ReverseDiff.jl icon indicating copy to clipboard operation
ReverseDiff.jl copied to clipboard

Need better documentation/examples/error messages for using HessianConfig with DiffResult API

Open papamarkou opened this issue 8 years ago • 4 comments

The following works for gradient!():

using DiffBase, ReverseDiff

f(x) = sum(sin, x)+prod(tan, x)*sum(sqrt, x);

x = rand(4);

result = DiffBase.GradientResult(x);

rcfg = ReverseDiff.GradientConfig(x);

ReverseDiff.gradient!(result, f, x, rcfg);

DiffBase.value(result)

DiffBase.gradient(result)

However, the Hessian analogue of the above fails:

using DiffBase, ReverseDiff

f(x) = sum(sin, x)+prod(tan, x)*sum(sqrt, x);

x = rand(4);

result = DiffBase.HessianResult(x);

rcfg = ReverseDiff.HessianConfig(x);

ReverseDiff.hessian!(result, f, x, rcfg);

DiffBase.value(result)

DiffBase.gradient(result)

DiffBase.hessian(result)

papamarkou avatar Mar 25 '17 16:03 papamarkou

Hessians are slightly different - if you are using a DiffResult, you need to pass it to the HessianConfig. For example, this should work:

using DiffBase, ReverseDiff
f(x) = sum(sin, x)+prod(tan, x)*sum(sqrt, x);
x = rand(4);
result = DiffBase.HessianResult(x);
rcfg = ReverseDiff.HessianConfig(result, x); # let the HessianConfig know you'll be using `result`
ReverseDiff.hessian!(result, f, x, rcfg);
DiffBase.value(result)
DiffBase.gradient(result)
DiffBase.hessian(result)

This can be found in the tests, but isn't documented very well at all, and we don't have example code for it. The error message is also horrible.

We should document this better and provide examples. This might also be a case where we could easily add an informative error message. Alternatively, we might actually be able to allow HessianConfig(x) to work for the second example, though it would be a less efficient way to use the configuration API.

I'll keep this issue open, but rename it to reflect the actual problem (poor docs + examples + error message).

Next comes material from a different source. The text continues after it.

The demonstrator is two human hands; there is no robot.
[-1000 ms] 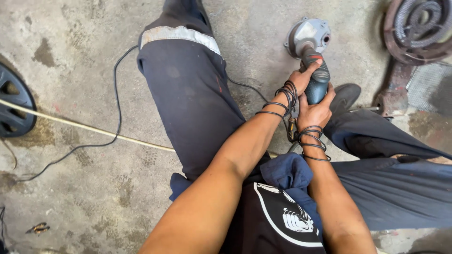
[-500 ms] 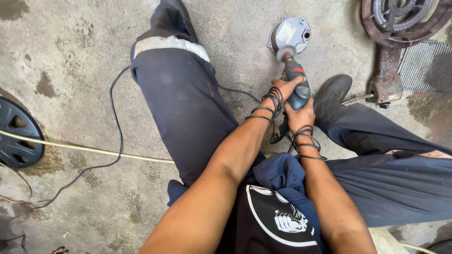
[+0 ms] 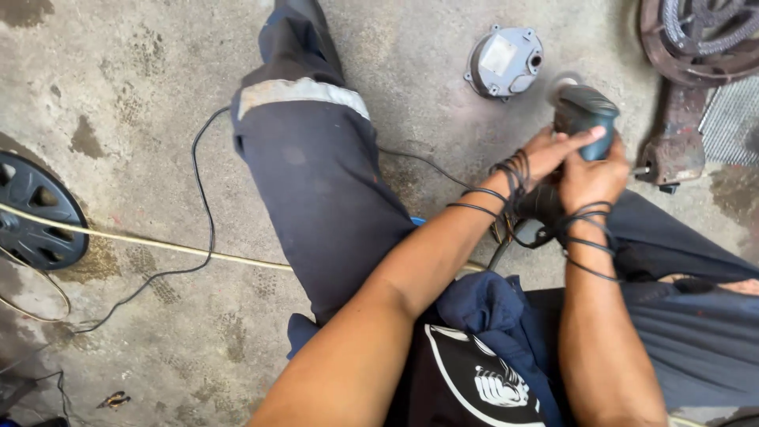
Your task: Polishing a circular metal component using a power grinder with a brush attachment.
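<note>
I sit on a concrete floor with my legs spread in dark trousers. Both hands grip a dark blue-grey angle grinder (image 3: 583, 117) held upright above the floor. My left hand (image 3: 547, 154) wraps its body from the left, fingers stretched across it. My right hand (image 3: 594, 180) clasps it just below. Black cord (image 3: 589, 237) loops around both wrists. A grey round metal housing (image 3: 504, 62) lies on the floor up and left of the grinder, apart from it.
A black spoked disc (image 3: 35, 213) lies at the left edge, crossed by a pale rope (image 3: 158, 245). A black cable (image 3: 207, 205) curves past my left leg (image 3: 316, 182). Rusty round ironwork (image 3: 696, 39), a rusty bracket (image 3: 672, 154) and metal mesh (image 3: 731, 119) stand at the right.
The grinder has come off the grey housing and moved right and towards me with both hands; the housing now lies free on the floor.
</note>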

jrevels avatar Mar 28 '17 14:03 jrevels

Thanks a lot @jrevels, I understand the API for Hessians better via your clarifications. I have one more question; it is highly likely I do sth wrong in what follows. When I try to use a tape in the above example, it then breaks:

using DiffBase, ReverseDiff
f(x) = sum(sin, x)+prod(tan, x)*sum(sqrt, x);
x = rand(4);
result = DiffBase.HessianResult(x);
rcfg = ReverseDiff.HessianConfig(result, x); # let the HessianConfig know you'll be using `result`
ftape = ReverseDiff.HessianTape(f, x);
cftape = ReverseDiff.compile(ftape);
ReverseDiff.hessian!(result, cftape, x, rcfg);
DiffBase.value(result)
DiffBase.gradient(result)
DiffBase.hessian(result)

papamarkou avatar Mar 28 '17 20:03 papamarkou

ReverseDiff.hessian!(result, cftape, x, rcfg) should just be ReverseDiff.hessian!(result, cftape, x) (this is probably another thing that could be better documented/throw better errors).

jrevels avatar Mar 29 '17 14:03 jrevels

Thanks @jrevels, I now follow the API.

papamarkou avatar Mar 29 '17 14:03 papamarkou